City: DNR not helping with water issue

SOLON– The city can’t investigate providing rural water if it doesn’t know how many local subdivisions would be interested.
And the Iowa Department of Natural Resources (DNR) is apparently not very interested in helping determine that number.
According to discussions at the Oct. 18 meeting of the Solon City Council, the DNR stepped back from its lead role in determining whether municipal water could help resolve arsenic issues in developments outside the city.
For the city’s elected officials, the news brought their interest in researching the problem to a screeching halt.
“If the city’s not going to financially benefit from it, if it’s going to cost us money, if the taxpayers that have already lived here are going to have expenses because of this, I’m not for it at all,” observed Mayor Steve Stange after a half-hour discussion.
The news was related by City Engineer Dave Schechinger during his report on the projected impact Gallery Acres West and other Solon-area subdivisions could have on the city’s water system.
Back in July, the Gallery Acres West Homeowners Association officially asked the city council to consider extending water service three miles to 14 homes adjacent to the Lake MacBride Golf Course.
Council members authorized city staff to continue looking into the proposal, which included the enticement of a 75 percent forgivable loan from the state to help finance construction.
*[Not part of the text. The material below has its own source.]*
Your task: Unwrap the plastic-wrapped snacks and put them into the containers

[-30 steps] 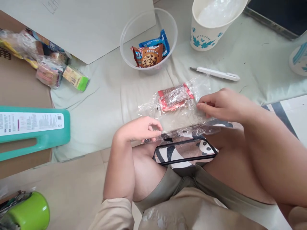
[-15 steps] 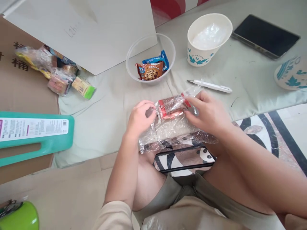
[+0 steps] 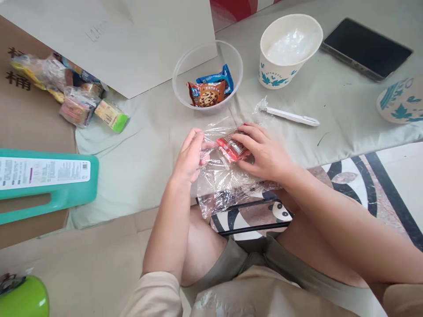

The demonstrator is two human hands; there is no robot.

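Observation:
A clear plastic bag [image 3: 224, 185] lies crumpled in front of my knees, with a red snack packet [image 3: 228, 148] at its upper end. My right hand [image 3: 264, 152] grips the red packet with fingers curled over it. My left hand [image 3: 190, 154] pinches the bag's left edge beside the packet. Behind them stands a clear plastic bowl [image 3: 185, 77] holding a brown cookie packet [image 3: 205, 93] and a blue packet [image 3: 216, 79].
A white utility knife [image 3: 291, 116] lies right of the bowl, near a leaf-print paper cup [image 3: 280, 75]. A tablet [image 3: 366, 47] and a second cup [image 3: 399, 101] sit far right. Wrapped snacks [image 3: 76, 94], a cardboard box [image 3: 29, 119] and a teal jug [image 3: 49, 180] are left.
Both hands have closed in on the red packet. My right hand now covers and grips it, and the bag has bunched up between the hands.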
Skogman Construction Co. also expressed interest in the possibility of city water related to one other rural subdivision, MacBride Pointe.
Schechinger’s report modeled how increased municipal water demand would accelerate the rate at which the city would need to increase supply through the construction of additional wells and storage.
He projected the effects over 20 years for a range of demands, from minimal change to a scenario serving over 7,000 customers.
After completion of the water system evaluation, Schechinger felt it was appropriate for the DNR to notify homeowners in other rural subdivisions which could potentially face the same regulatory problems as Gallery Acres West.
Once associations had information about the requirements for arsenic levels in water supplies and discharge, he said, they could decide whether or not they are interested in the city-supplied solution, and the city would have a better idea of how many people it would be serving.
“After several discussions with DNR, it became apparent that they weren’t interested in taking the lead on this,” Schechinger said. “In fact, we kind of got the idea they just wanted to be available for questions, didn’t necessarily want to stir things up too much out there.
“So this has gone back to we really don’t know how big of a problem this is,” he concluded.
Council member Steve Duncan said he was disappointed for the residents of Gallery Acres West, who were “back to square one” without the city as a possible solution.
Stange described the DNR as pushing for the city’s involvement, a sentiment with which Duncan agreed.
Council members held a general discussion on the topic, including whether the Poweshiek Water Association (a rural water distributor serving 11 counties) could still help Gallery Acres West with a solution; and whether Lakecrest Manor, a subdivision currently treating its water supply for arsenic, had been brought into the conversation.
In both cases, Schechinger responded it was felt the city should not be taking the lead responsibility in promoting the project.
“We’re probably back to where our first response was,” council member Steve Duncan said. “Our first response was we’re not interested.”
If the DNR is not willing to step forward and lead, he said, there’s no point in engaging in further conversation.
“We’re not going to take the lead on it,” Duncan said.
“If you have no interest in proceeding,” Mayor Steve Stange told council members. “Then I think we’re done.”
Despite the waning support, council members decided to go through with a previously scheduled work session on the subject, scheduled with the DNR for Tuesday, Oct. 24.